This is My Life, Really?!

Just another WordPress.com weblog

Get a clue! Take a hint! November 17, 2009

Since I got some sleep this weekend, I felt that I could filter myself well enough to go out to lunch with several classmates to celebrate the ending to some of our classes. I was actually looking forward to going out and sitting around with them drinking margaritas and bitching about classes and such. It is odd how our misery is bonding us, I really don’t feel like it is a competitive environment, and everyone is so nice and supportive. We are stuck together and will be suffering with the same amount of work for the next four years, so this is a good thing. Not something that I was expecting, but it is nice and I will take it. It is better than being surrounded by catty, competitive bitches.

Well, chlamydia boy came along as well (if you don’t know who chlamydia boy is, see Oops! I did it again!). I was already sitting at the table with my drink when he came in and sat down. After a few minutes more people showed up and the table filled up. For once in my life I was early to something. This is very rare. I am pretty much late to everything, I don’t mean to be, I just am. So after all the seats around me were taken, we all settled in and started talking. Since I was out of town this weekend for a wedding, I was asking everyone what they did this weekend. I had directed this question to the girl sitting next to me, and as she was answering chlamydia boy decided to speak up and try to tell about his weekend. He continued to talk while she was talking, and eventually he got it. But when someone else started talking, he tried to interject about his weekend again! The girl kept talking and finished. She asked me how the wedding was, and I went to answer and chlamydia boy tried to interrupt yet again with his lame ass story. I glanced at the people around us, and they were looking at me, so I continued. He tried and failed one more time before finally getting to tell about his Friday night, to an uninterested and uncaring audience.
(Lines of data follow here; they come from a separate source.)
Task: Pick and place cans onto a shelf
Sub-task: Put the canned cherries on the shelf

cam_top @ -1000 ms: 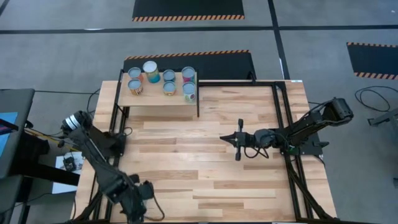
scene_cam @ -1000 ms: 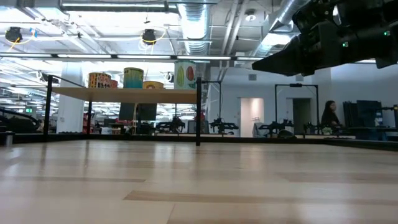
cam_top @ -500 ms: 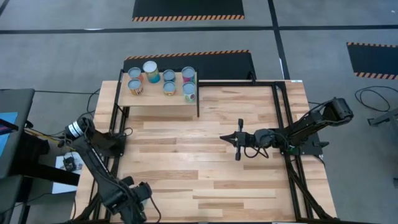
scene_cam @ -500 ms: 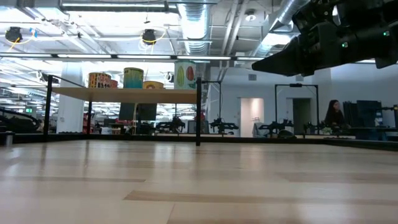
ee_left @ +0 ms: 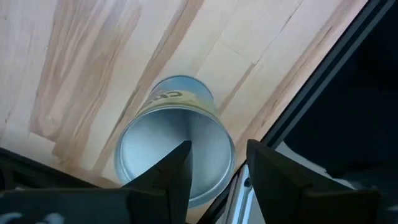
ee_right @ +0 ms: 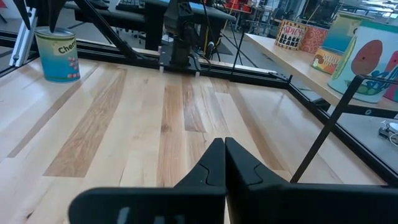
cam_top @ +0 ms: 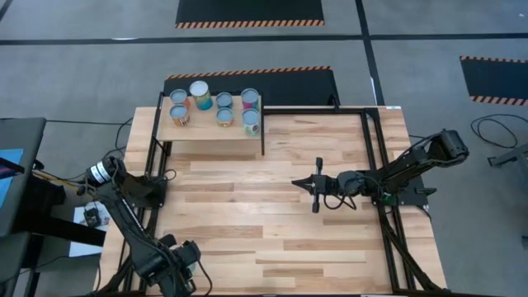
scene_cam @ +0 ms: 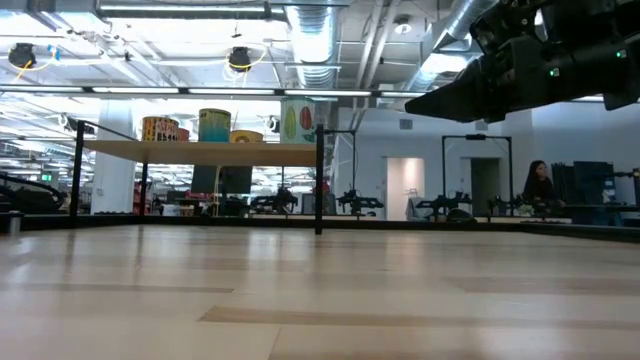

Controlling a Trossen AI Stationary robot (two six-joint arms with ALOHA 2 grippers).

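The left pincer (cam_top: 188, 276) sits at the high view's bottom edge, partly cut off, and hides the yellow-labelled can (ee_left: 176, 146) beneath it (only the wrist view shows that can). On the shelf (scene_cam: 200, 152), the rear cans (scene_cam: 160, 128) are half-hidden behind nearer ones, their labels too small to read.

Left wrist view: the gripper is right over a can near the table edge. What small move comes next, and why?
Probably lower the left gripper around the can and close. Its fingers stand open above the can's top, not yet gripping, and this can sits on the tabletop, not the shelf.
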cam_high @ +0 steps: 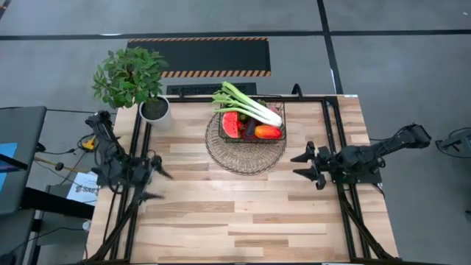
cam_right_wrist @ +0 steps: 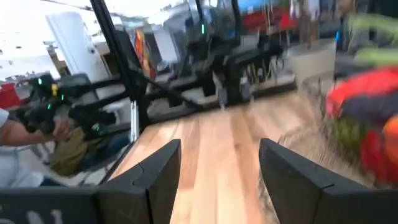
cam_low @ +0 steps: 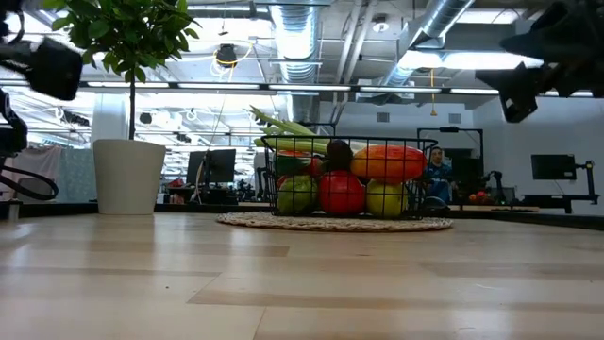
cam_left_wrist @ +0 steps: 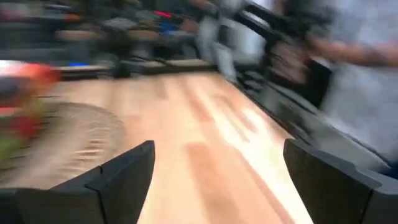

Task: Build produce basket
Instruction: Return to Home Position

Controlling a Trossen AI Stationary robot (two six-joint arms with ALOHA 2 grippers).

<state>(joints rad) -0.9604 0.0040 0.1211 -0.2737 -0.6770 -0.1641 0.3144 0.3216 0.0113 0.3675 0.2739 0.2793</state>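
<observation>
Looks finished: basket at upper centre of high view packed with produce, none seen loose on table; left pincer mid-left and right pincer mid-right, both wide, empty.

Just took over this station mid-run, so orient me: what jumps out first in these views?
The black wire basket, heaped with produce and topped by a green leek, sits on a round wire tray at the far middle of the table. The left pincer and right pincer wait open and empty at the side edges; a potted plant stands at the far left corner.
</observation>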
Now, I know that I can be abrupt, and can hog a conversation, but I do try to avoid this, and look for signs of boredom. If it takes you four attempts before you get to tell a story and no one pays attention or asks you to finish it, wouldn’t you think that maybe they didn’t want to hear what you have to say?! I mean seriously! GET A CLUE! Ugh. Not to mention he was trying to throw bits of balled up paper into the shirts of the girls across from him. While we are in school, we are in a graduate program. We are not children. Do not act like a childish,  idiotic, douche bag. I understand being young at heart and having fun and all that. There is a difference from having the mentality of a ten year old boy and being young at heart. I am just glad that I am not the only that feels this indifference, I thought maybe I was just being an impatient, intolerant bitch.